Looking for a Ghost
by anythingbutgrey
Summary: John's mouth tastes of mud and specks of gravel, like an old dirt road. He has told this story too many times.   Post-Born to Run


**Title:** Looking for a Ghost (1/?)  
**Ships (**_**Fandom**_**):** John/Cameron, John/Allison (_Terminator: The Sarah Connor Chronicles_)  
**Timeline/Spoilers:** Post-Born to Run; full series spoilers  
**A/N:** Basically, this is what happened when I watched the s2 finale last August. It's very long and will be published as one chapter a week until its conclusion. Many thanks to **ava_leigh_fitz** and **noblealice** for their ever-present betaing and cheerleading.  
**Summary:** _John's mouth tastes of mud and specks of gravel, like an old dirt road. He has told this story too many times._

The table is cold. The plate on the table is cold; the sandwich on the plate on the table is cold. Each piece is less frigid than the one beneath. John sees things in puzzle pieces. Across from him, Derek Reese, who is John's uncle but not John's uncle, taps his fingers across the metal tabletop using the pads of the fingers, and making a flat, hollow sound.

"Again," Derek says. John's mouth tastes of mud and specks of gravel, like an old dirt road. He has told this story too many times. And he says it again, beginning this time in a different timeline. He does not talk about Cameron and he does not talk about Kyle Reese. He knows better than that, though he now realizes best would have been to keep quiet about everything, be another silent runaway. Every time he repeats the story Derek looks increasingly exhausted. The small room reminds him of a toaster oven and has a smaller window to the outside, which Kyle Reese walks by every few minutes, continuing his patrol. Whenever he walks by, he stares into the window, right at John, with a look John cannot place. John always stares back.
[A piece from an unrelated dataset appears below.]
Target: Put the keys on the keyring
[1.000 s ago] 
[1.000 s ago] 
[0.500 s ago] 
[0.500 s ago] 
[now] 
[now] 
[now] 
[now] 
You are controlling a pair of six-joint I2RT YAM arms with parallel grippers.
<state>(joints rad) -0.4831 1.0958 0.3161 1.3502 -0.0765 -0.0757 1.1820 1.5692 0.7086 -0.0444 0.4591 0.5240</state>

"I find this hard to believe," Derek says, standing. "I'm sure you understand why."

John looks down. "Can I speak to –" he begins but then stops, because he knows the woman outside is not Cameron but is Cameron, has her face but not her name.

Derek looks toward the window behind him and then back at John with a frown. "Kyle? Kyle doesn't like you. Thinks there's something off about you."

"No," John says, shaking his head and trying not to think about exactly what that means. He knows all about parental instinct and wonders if Kyle Reese can sense what's inside. "The girl who came in with Kyle – long brown hair, brown eyes, tall?"

"Allison?" Derek asks. His fingers are still above the handle of the door. "Why do you want to talk to her? Did you know her, where you came from?"

John looks out the window, where his father who is not his father is passing by once again. "No," he says, still staring out the window even though Kyle has long passed. Even in his mind, John can't call him Dad. The word sticks. "Not exactly. It's a long story."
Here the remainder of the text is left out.